Our Lady and the Welsh Martyrs, Overton

The church stands in a picturesque location on the edge of Overton village with views over the adjoining fields. It was erected in 1958 with a prefabricated structural frame, clad in brick and timber. It is a modest but attractive building with a light and airy interior. Behind the rustic altar is an interesting triptych of Our Lady Help of Christians flanked by scenes from the life of St Richard Gwyn.Prior to construction of the church at Overton, Mass was said by a travelling priest in the house of a local Catholic. Increasing numbers meant there was insufficient room in the house, and in 1953 a caravan ‘chapel’ which had been used for the diocesan travelling mission was offered to the Catholics of Overton as a semi-permanent chapel, a site for which had been found on Salop Road. Mass attendance by then had reached nearly 100 and Canon (later Mgr) Philip Webb of St Mary’s Wrexham, was put in charge. He led fundraising for a permanent church, which resulted in the current building, designed by A.G. Bullen of Weightman & Bullen. It was opened by Bishop Petit of Menevia on 5 October 1958. The church was built to seat 150 people and the cost was £5,928. It was originally designed to serve as both a place of worship and church hall. This was made possible by sliding curtains that fitted across the sanctuary opening. In the 1980s a separate hall was erected at the rear and the curtains were removed. A presbytery was added sometime after the church was built; it is now leased, and the church is served from St Anne’s, Wrexham.

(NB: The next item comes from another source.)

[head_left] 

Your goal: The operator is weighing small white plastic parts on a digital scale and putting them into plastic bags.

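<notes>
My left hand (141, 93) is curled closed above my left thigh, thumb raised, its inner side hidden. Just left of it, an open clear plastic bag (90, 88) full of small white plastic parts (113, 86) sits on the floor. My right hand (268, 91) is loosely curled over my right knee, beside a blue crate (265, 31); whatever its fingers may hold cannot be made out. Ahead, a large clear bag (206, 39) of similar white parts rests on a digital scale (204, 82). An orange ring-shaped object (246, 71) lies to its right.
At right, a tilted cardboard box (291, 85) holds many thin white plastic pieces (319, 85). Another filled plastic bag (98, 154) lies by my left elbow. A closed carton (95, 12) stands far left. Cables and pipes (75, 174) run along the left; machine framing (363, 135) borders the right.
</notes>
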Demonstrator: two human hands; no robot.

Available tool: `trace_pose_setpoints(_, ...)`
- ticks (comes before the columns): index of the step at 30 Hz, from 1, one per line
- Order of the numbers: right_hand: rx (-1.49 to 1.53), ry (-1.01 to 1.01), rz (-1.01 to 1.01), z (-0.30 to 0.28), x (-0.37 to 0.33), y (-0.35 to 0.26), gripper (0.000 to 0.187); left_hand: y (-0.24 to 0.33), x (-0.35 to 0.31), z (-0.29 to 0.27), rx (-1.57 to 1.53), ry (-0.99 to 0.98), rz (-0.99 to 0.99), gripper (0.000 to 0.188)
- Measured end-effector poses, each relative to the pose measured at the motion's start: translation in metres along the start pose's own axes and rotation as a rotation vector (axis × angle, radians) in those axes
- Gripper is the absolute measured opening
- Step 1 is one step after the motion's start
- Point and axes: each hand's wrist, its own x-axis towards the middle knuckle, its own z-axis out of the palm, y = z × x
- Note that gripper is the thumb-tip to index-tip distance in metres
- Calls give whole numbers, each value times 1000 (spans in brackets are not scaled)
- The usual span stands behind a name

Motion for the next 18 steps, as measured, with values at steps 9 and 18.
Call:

DescriptionThe main body of the church has a prefabricated structure of laminated timber arched trusses on the ‘Lanner Preform’ system, which spring from the floor level and meet at the roof ridge in the manner of crucks. The walls are clad in pale coloured rustic bricks and the pitched roof is of grey concrete tiles. The sanctuary, sacristy, kitchen and entrance lobby are flat-roofed projections clad in dark stained hardwood. Large timber windows in the west and side walls provide good lighting. The focus is the small sanctuary, dominated by the rustic York stone altar. To each side are coloured limewood statues of Our Lady and St Joseph, carved in Italy, and above the tabernacle is a painted triptych of Our Lady Help of Christians with side panels showing St Richard Gwyn as a schoolteacher teaching in Overton during the penal times and his martyrdom. The triptych is by Robin McGhie (1922-2012) and is one of the best works by this artist, who made designs for furniture and textiles as well as paintings and murals for a number of Catholic churches in the North West of England and Wales. On the front facade of the church is a papal crest by the sculptor Herbert Tyson Smith, in reconstructed stone.